PORTOGRUARO: 7500 EURO PER IL RUSSOLO, MA NIENTE PER LE FONTANE
Nella foto copertina in senso orario dall’alto in basso: Casa “Luigi Russolo”, fontana giardini Ippolito Nievo, fontana San Giovanni e fontana del parco comunale
Portogruaro, 17.06.2026. Nel biennio 2026/2027 l’amministrazione Toffolo impegnerà 7500 euro per celebrare il 140^ anniversario della nascita dell’artista futurista Luigi Russolo. Nello stesso periodo non risultano a bilancio risorse destinate alla manutenzione straordinaria delle tre fontane cittadine attualmente in stato d’abbandono.

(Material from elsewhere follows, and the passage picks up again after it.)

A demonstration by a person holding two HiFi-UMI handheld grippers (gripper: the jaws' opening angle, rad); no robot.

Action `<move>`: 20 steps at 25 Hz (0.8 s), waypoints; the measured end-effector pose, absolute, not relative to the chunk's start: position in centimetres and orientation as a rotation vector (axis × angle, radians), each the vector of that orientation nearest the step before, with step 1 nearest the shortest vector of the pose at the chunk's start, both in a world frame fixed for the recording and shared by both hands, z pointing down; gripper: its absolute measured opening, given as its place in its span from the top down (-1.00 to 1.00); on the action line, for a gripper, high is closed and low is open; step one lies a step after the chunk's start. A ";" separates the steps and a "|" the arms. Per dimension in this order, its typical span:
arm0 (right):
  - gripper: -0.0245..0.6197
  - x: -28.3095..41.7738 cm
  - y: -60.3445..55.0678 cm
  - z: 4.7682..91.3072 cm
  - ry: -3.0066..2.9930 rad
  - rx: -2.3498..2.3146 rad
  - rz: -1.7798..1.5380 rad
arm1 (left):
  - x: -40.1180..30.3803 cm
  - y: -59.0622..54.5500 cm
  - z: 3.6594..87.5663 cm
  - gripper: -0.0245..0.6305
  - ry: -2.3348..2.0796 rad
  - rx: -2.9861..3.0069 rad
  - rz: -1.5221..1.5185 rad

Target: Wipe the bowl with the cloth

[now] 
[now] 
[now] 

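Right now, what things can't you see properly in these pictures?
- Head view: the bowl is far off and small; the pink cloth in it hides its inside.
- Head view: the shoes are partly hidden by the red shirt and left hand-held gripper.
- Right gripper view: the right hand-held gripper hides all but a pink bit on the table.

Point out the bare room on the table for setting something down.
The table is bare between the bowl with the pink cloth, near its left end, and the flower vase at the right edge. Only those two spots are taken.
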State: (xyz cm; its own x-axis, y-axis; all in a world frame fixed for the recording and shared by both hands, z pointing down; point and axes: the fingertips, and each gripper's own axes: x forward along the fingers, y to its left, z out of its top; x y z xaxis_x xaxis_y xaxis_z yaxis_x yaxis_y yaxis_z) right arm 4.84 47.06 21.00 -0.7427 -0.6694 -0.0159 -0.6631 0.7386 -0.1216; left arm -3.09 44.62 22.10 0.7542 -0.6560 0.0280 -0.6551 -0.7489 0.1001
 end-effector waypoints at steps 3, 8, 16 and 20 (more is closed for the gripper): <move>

Quella più in vista si trova accanto alla porta di Borgo San Giovanni, l’ingresso principale al centro storico. Un’altra fontana è presente nei giardini Ippolito Nievo. L’ultima all’interno del parco comunale. Almeno due di queste sono state ereditate non funzionanti dalla precedente amministrazione guidata dal sindaco Florio Favero. Bisogna poi dare atto che in questi ultimi due anni l’amministrazione Toffolo ha dato prova di tenere in particolare attenzione il suo concittadino più famoso, ossia Luigi Russolo, con iniziative espositive e storiche, convegni di studi, coinvolgimento delle scuole e chi più ne ha più ne metta. L’importanza di questo artista ha spinto un’azienda Sanstinese a sponsorizzare con 7500 euro ulteriori iniziative che saranno promosse dal Comune. Premesso che non voglio giudicare come un privato preferisce investire i propri guadagni, tuttavia una riflessione permettetemi di farla. Possibile che tra le priorità di questa amministrazione rientri uno specifico genere di iniziative culturali mentre passa in secondo, terzo, quarto….ordine la gestione delle fontane cittadine che rappresentano un bene architettonico da preservare? La Sovraintendenza alle Belle Arti non ha nulla da dire sul fatto che la fontana di Borgo San Giovanni è in stato d’abbandono da anni? Visto che la giunta comunale non può (non vuole?) impegnare risorse a bilancio per ripristinare il funzionamento e il decoro delle sopracitate fontane, non potrebbe coinvolgere dei privati in un progetto che preveda “l’adozione” di una o di tutte queste fontane? A trarne vantaggio sarebbero entrambe le parti: il Comune dimostrerebbe di essere un attento e premuroso custode dei propri beni architettonici. Il privato promuoverebbe la propria attività dimostrando interesse nel prendersi cura di un bene della collettività.